Keep everyone screaming at each other online while wealth quietly consolidates upward at speeds that would make the robber barons of the Gilded Age blush.

Because if people are exhausted fighting culture wars and algorithm-fed outrage battles twenty-four hours a day, they’re not looking too closely at who owns the algorithms, the platforms, the housing, the media pipelines, the pharmaceutical chains, the food distribution systems, or increasingly, the governments themselves.

That’s what makes the comparison to Richmond Valentine feel so eerily appropriate. Not because there’s literally an app making people attack each other, but because outrage itself has become industrialized. Rage is profitable. Fear is profitable. Isolation is profitable. Despair is profitable. Social collapse can be monetized now.

The internet was sold as humanity’s great connector. Instead, huge sections of it became a digital coliseum where ordinary people are encouraged to tear each other apart while advertisers run commercials overhead and tech executives cash stock options.

And through it all, the oligarch class wraps itself in the language of humanitarianism.

“We must save democracy.”
“We must save civilization.”
“We must save the planet.”
“We must prepare for instability.”

But somehow the “saving” always seems to end with them owning more and everyone else owning less.

That’s the real irony.
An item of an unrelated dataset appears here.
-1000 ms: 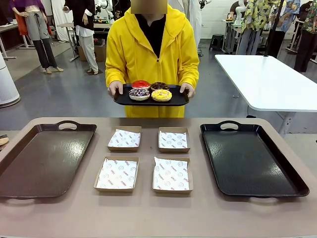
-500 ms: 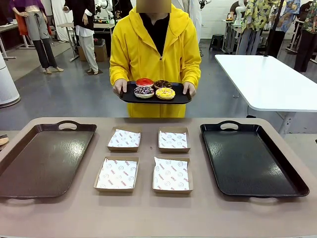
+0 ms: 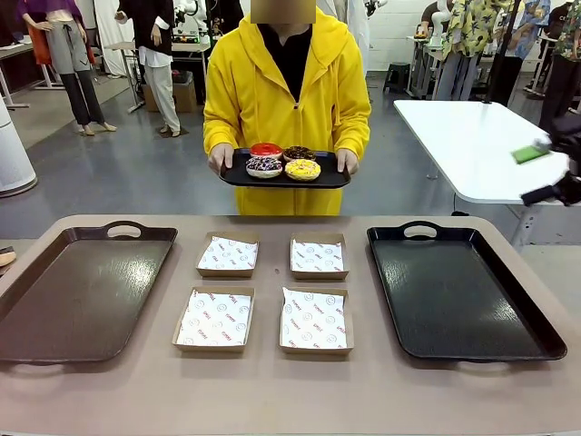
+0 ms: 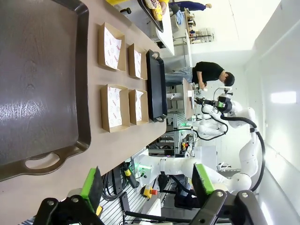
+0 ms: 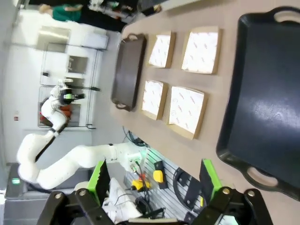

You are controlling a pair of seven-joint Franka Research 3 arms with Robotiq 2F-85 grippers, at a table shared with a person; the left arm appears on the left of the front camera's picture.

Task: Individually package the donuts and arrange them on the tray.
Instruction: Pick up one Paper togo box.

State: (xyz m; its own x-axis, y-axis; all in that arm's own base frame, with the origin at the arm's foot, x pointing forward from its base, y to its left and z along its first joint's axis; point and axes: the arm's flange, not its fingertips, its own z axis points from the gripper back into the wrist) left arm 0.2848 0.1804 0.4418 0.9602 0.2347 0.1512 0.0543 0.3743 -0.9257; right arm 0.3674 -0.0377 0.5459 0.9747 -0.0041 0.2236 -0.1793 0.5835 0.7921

The wealthiest people in history behave as though they are the endangered species. Every policy discussion somehow circles back to protecting capital, stabilizing markets, preserving investor confidence, and ensuring billionaires continue functioning as a permanent aristocracy beyond accountability.

They speak about the public the way ancient nobility once spoke about peasants: necessary when useful, dangerous when organized, expendable when inconvenient.

And maybe that’s why so many people feel this growing unease they can’t quite articulate. It’s not simply wealth inequality. Humanity has always had rich people. It’s the sense that parts of the ruling class no longer see themselves as belonging to the same civilization as everyone else.

Different schools.
Different healthcare.
Different transportation.
Different laws.
Different realities.
Different futures.

Almost like they’ve mentally exited society already and are now managing the rest of us as a containment problem.

That’s why the obsession with bunkers, private security, surveillance systems, AI policing, predictive algorithms, and automated labor feels symbolic. It’s not the behavior of people trying to build a thriving shared future. It’s the behavior of people preparing for siege conditions while still hosting conferences about “global unity.”

And perhaps the darkest comedy in all of this is that history keeps warning them how these stories end.

Extreme inequality eventually destabilizes societies.
Concentrated wealth eventually breeds unrest.
Arrogant ruling classes eventually convince themselves they are untouchable right before discovering they absolutely are not.

Empires collapse when elites stop viewing the public as human beings and start viewing them as variables to manage.

That lesson is older than Rome.

But every generation of oligarchs seems convinced they’ll be the first to outrun history with enough money, enough technology, enough walls, and enough private guards.

Comic book villains always think the same thing right before the third act.